__What needs to be done__:
Copy the lines exactly. Begin at the first line of the data and stop after the line with "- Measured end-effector".

Records from a data collection
┄┄┄┄┄┄┄┄┄┄┄┄┄┄┄┄┄┄┄┄

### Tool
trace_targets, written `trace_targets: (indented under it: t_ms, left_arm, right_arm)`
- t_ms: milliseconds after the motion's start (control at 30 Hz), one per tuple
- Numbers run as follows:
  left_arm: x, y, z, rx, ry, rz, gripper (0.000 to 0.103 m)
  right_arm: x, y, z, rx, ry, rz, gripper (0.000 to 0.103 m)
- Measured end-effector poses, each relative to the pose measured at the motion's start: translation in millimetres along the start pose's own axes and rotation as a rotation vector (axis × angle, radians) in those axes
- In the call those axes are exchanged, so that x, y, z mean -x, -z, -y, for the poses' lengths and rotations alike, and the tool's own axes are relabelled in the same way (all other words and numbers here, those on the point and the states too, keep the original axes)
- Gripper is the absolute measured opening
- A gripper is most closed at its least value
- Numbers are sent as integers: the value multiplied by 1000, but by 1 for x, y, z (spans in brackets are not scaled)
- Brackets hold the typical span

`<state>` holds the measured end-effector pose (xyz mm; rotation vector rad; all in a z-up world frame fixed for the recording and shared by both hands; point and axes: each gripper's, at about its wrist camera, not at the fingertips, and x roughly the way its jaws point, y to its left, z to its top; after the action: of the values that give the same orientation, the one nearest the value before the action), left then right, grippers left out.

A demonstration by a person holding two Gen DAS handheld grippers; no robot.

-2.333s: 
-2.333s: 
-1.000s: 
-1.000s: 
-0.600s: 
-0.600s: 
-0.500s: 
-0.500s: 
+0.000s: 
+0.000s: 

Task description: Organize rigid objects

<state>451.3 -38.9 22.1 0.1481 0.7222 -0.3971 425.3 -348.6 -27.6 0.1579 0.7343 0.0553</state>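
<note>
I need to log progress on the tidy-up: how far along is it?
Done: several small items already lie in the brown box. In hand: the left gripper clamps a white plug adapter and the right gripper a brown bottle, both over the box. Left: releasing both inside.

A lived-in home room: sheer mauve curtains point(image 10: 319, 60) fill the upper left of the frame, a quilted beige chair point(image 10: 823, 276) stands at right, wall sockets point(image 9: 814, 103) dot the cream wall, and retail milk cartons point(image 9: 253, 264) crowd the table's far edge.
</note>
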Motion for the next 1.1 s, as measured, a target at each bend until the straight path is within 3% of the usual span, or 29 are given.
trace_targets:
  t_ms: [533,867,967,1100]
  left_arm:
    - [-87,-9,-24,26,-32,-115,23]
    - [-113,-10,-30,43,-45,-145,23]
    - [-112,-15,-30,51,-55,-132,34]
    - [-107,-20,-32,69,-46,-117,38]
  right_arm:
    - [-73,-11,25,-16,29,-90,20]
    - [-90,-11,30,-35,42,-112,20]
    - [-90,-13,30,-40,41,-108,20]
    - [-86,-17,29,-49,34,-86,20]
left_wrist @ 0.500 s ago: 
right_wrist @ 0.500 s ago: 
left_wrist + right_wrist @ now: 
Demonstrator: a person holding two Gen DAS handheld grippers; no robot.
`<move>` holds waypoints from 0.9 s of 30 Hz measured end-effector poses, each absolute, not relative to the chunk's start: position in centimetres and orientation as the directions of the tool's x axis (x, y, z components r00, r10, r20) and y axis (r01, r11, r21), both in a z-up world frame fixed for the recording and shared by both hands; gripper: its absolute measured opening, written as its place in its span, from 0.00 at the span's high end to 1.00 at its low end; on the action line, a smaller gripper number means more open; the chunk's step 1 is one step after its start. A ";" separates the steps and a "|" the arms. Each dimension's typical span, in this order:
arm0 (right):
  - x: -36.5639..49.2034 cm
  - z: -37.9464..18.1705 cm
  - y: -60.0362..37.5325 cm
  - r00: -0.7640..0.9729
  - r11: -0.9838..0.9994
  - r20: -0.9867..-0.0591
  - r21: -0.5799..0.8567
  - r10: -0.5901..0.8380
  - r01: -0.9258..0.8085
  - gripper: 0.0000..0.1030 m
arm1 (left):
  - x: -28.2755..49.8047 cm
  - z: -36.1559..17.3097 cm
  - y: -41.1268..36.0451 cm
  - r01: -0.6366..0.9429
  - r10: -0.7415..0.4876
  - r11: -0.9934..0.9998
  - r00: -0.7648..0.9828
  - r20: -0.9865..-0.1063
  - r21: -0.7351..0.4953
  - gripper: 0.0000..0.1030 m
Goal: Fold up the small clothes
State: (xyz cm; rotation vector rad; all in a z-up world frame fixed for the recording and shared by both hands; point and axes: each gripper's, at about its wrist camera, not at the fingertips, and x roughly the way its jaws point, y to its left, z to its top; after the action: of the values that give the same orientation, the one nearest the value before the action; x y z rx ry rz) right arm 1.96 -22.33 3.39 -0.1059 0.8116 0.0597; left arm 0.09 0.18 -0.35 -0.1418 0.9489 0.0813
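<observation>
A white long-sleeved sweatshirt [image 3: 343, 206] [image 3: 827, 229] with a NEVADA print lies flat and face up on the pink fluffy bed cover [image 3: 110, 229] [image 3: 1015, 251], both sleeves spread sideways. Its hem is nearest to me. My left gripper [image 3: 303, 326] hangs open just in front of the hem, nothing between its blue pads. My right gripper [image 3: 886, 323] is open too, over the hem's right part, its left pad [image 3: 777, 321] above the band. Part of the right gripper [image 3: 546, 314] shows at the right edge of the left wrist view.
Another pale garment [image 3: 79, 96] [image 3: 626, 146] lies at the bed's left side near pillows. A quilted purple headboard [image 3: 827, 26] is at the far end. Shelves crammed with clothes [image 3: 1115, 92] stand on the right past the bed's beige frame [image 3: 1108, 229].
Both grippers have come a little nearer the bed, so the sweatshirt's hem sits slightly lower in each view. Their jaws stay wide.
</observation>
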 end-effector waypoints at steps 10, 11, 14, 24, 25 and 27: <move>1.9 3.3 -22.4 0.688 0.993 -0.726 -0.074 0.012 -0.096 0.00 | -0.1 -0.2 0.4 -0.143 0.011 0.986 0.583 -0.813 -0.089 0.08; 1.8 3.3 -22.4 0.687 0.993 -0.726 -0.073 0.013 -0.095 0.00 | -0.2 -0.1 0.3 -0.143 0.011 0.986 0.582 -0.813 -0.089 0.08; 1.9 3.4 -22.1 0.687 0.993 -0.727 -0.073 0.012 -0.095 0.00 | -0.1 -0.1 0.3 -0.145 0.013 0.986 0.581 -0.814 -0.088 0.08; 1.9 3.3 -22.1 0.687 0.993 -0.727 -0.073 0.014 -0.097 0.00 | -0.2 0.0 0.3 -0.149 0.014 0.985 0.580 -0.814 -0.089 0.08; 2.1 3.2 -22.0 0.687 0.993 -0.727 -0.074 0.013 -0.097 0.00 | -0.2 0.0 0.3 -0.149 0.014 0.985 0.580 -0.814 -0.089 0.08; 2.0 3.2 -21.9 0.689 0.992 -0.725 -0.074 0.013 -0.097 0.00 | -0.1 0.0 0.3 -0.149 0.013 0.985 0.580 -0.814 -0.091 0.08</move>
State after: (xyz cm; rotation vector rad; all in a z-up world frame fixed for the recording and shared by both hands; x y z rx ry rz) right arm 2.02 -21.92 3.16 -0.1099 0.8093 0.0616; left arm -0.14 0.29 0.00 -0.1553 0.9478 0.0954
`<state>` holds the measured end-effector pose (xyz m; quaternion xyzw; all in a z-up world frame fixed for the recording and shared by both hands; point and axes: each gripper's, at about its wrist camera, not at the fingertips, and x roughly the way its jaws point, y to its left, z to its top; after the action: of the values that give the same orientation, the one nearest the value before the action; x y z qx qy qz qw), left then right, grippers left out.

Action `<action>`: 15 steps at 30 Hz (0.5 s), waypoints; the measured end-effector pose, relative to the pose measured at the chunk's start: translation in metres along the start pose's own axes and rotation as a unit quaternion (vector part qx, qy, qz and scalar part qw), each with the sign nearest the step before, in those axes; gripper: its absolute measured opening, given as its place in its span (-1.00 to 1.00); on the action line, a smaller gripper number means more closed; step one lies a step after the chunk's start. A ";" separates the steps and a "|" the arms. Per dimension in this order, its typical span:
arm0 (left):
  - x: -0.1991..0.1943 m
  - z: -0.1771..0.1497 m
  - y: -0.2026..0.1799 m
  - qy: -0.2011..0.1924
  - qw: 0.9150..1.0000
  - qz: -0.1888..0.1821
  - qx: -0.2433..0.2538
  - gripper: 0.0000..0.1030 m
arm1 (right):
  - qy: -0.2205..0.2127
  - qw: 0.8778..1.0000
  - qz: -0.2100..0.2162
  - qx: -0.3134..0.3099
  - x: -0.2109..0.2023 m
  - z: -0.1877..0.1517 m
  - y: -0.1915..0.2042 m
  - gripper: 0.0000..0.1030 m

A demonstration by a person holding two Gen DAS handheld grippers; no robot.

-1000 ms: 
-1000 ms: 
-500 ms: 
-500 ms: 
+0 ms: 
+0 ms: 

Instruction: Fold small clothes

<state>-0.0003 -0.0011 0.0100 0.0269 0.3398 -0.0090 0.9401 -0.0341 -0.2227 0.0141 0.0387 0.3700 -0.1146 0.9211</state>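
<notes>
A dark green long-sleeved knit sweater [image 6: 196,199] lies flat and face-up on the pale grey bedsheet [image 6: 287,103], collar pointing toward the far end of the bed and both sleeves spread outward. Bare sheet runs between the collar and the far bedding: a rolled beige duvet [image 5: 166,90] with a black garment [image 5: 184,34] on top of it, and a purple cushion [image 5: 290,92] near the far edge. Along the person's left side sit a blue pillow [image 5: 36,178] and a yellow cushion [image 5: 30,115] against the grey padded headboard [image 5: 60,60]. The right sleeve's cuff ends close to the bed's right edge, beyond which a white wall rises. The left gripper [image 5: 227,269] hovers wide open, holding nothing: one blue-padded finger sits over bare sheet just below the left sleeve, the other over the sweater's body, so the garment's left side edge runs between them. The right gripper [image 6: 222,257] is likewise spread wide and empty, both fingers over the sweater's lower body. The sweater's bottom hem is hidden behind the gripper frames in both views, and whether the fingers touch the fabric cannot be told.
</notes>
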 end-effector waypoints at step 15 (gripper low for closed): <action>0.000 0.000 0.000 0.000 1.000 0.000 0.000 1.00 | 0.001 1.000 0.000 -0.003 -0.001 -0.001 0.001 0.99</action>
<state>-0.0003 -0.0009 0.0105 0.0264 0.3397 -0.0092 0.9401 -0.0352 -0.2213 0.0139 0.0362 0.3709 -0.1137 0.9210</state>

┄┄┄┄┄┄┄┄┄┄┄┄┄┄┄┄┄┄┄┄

__Task answer__:
### Tool
trace_targets, written `trace_targets: (indented under it: t_ms, left_arm, right_arm)`
- t_ms: milliseconds after the motion's start (control at 30 Hz), one per tuple
- Numbers run as follows:
  left_arm: x, y, z, rx, ry, rz, gripper (0.000 to 0.103 m)
  right_arm: x, y, z, rx, ry, rz, gripper (0.000 to 0.103 m)
- Measured end-effector poses, each relative to the pose measured at the motion's start: translation in millimetres along the start pose's own axes and rotation as a rotation vector (axis × angle, radians) in those axes

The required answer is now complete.